▶ _WORK REQUEST_
Whenever a line in the following entries includes "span", tally it. Report nothing except the final count.

++++++++

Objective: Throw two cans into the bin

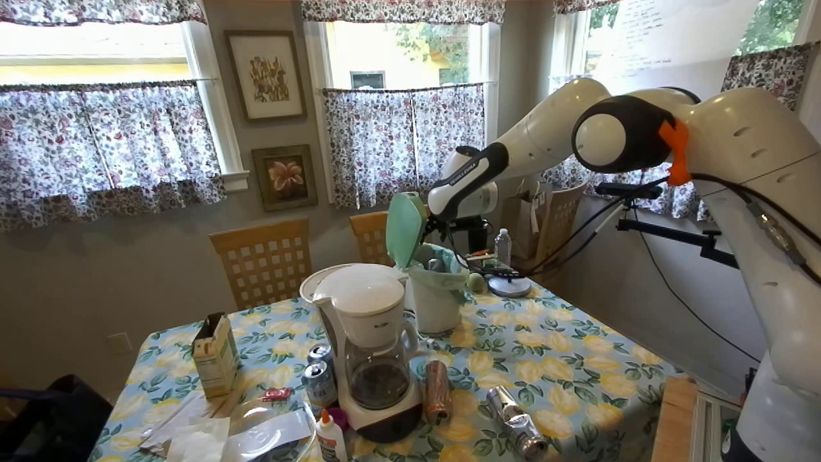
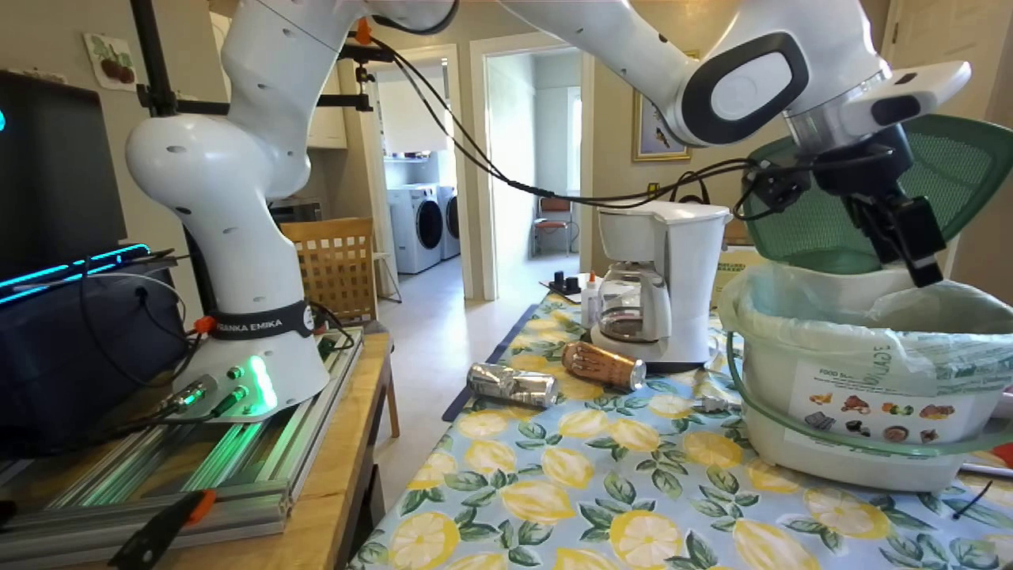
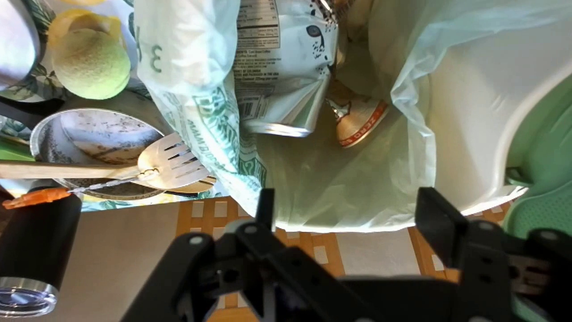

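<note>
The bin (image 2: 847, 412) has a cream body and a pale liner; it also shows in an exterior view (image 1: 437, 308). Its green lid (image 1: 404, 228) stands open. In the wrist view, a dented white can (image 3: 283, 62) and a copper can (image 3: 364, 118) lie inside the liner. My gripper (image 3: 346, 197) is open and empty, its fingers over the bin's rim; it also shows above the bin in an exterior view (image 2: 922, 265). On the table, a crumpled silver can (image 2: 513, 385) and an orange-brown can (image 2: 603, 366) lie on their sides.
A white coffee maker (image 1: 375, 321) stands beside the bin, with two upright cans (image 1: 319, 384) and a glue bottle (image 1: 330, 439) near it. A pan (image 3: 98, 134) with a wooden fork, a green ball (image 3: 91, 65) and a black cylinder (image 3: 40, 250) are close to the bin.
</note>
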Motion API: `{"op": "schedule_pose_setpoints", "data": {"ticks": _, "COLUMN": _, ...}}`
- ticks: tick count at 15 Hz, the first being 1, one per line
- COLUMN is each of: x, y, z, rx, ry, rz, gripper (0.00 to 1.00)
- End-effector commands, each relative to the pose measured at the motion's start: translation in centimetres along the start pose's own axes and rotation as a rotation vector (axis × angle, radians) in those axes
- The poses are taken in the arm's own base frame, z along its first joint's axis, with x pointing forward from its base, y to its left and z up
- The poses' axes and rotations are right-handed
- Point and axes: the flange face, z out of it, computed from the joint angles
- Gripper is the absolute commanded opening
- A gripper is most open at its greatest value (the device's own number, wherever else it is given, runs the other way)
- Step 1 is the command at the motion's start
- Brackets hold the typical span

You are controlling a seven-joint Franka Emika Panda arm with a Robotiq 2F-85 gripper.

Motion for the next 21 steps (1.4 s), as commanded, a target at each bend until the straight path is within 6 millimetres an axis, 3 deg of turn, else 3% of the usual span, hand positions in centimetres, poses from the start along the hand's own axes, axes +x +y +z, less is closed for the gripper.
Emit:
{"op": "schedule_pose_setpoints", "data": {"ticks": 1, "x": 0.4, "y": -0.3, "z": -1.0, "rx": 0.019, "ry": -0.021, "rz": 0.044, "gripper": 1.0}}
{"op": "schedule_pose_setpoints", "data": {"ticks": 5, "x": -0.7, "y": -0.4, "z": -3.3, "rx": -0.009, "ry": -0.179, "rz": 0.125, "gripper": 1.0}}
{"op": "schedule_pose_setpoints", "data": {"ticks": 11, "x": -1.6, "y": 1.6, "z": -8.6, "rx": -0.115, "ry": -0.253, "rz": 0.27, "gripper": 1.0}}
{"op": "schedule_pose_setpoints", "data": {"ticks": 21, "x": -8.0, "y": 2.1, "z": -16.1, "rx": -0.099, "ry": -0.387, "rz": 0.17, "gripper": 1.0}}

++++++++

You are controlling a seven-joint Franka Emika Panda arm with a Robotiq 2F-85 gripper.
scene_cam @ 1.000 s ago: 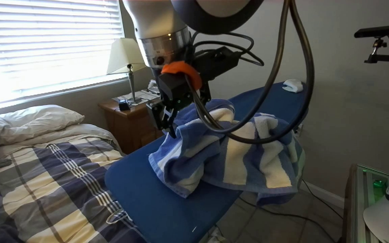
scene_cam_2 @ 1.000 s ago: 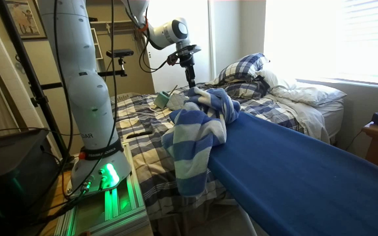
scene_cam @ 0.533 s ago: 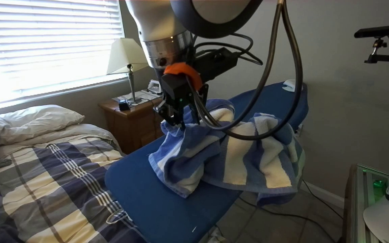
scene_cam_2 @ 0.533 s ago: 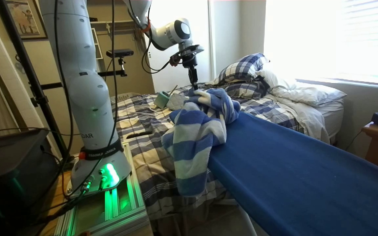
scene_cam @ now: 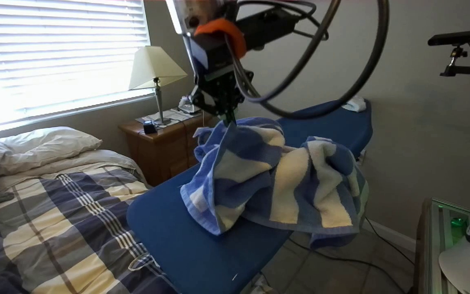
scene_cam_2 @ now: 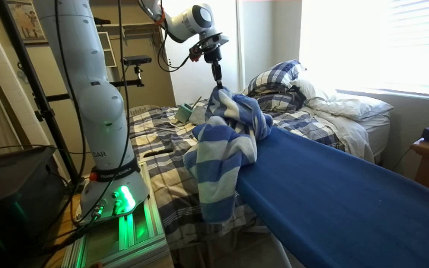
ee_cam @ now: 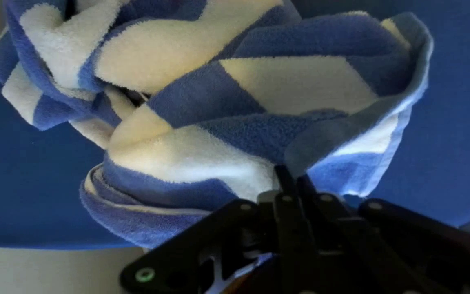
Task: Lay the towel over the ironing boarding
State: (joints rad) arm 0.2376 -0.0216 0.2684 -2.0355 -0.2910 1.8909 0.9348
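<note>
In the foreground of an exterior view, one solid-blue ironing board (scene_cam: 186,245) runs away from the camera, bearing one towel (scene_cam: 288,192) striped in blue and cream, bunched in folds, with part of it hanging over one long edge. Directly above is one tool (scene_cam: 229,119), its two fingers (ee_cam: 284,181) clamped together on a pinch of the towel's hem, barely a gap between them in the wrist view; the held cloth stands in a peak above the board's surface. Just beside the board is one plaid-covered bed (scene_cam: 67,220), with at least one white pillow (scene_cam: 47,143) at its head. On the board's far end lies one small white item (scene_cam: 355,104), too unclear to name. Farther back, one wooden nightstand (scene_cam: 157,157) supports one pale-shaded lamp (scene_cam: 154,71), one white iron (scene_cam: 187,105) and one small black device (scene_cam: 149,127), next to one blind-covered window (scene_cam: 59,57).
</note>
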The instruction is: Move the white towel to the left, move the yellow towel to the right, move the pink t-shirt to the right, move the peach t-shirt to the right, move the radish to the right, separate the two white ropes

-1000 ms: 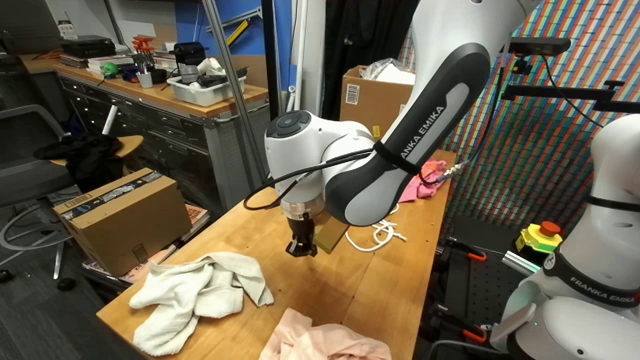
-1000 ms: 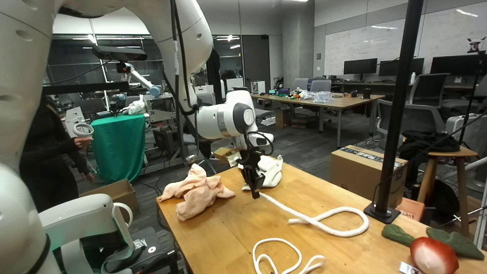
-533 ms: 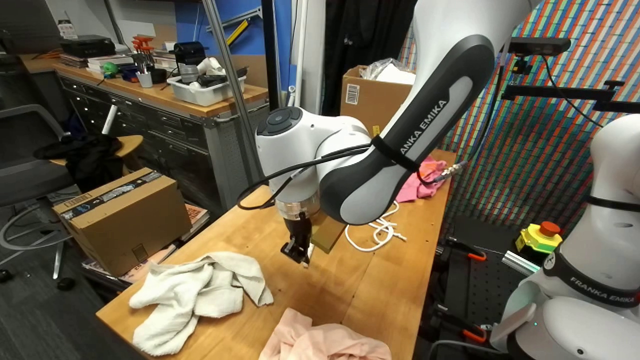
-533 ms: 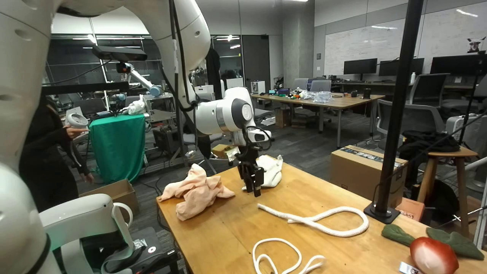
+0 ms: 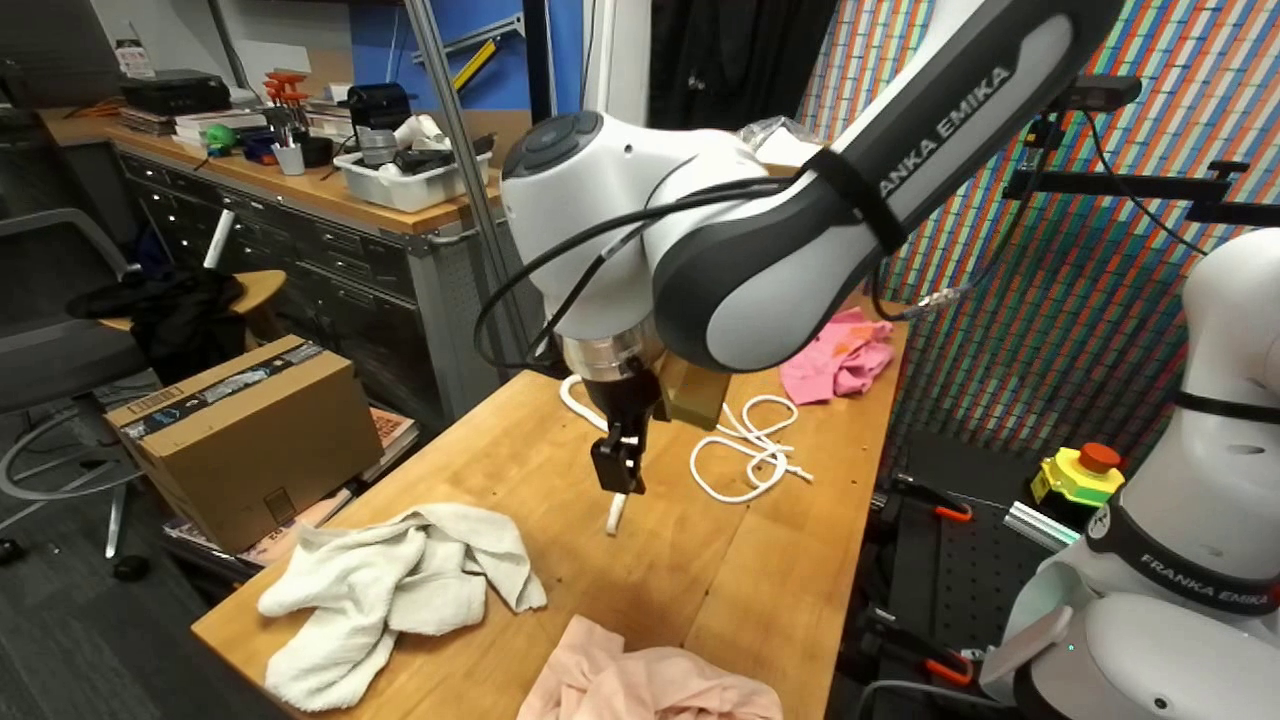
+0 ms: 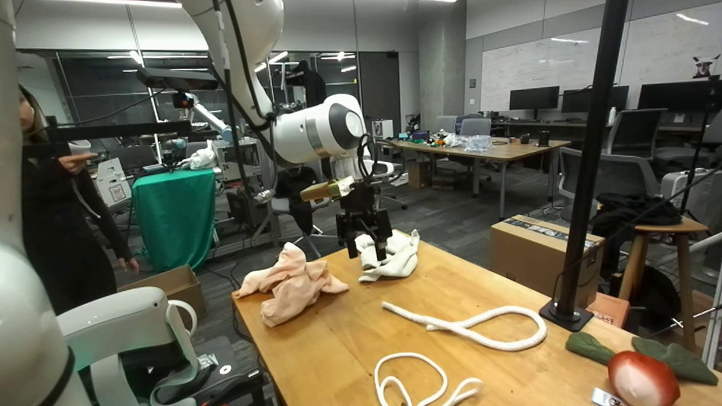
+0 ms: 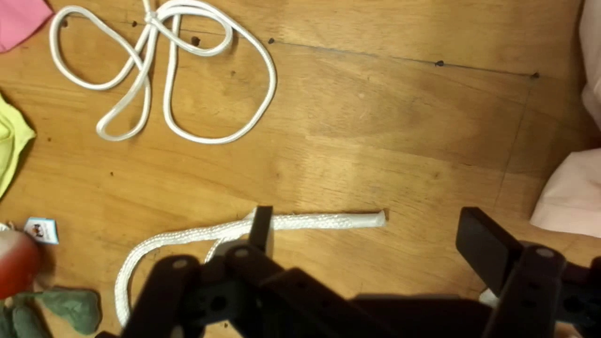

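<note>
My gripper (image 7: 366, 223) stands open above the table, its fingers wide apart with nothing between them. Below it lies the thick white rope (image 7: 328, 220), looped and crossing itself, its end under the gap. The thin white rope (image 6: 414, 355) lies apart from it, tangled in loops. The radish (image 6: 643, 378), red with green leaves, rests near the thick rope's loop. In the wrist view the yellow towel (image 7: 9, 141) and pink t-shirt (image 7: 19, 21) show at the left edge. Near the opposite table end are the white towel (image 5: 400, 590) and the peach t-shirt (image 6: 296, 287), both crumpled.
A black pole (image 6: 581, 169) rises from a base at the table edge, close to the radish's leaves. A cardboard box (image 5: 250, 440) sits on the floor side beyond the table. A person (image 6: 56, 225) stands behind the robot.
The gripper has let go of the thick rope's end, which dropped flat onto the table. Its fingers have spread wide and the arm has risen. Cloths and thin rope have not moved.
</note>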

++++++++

▶ _SOLUTION FOR THIS EXERCISE_
2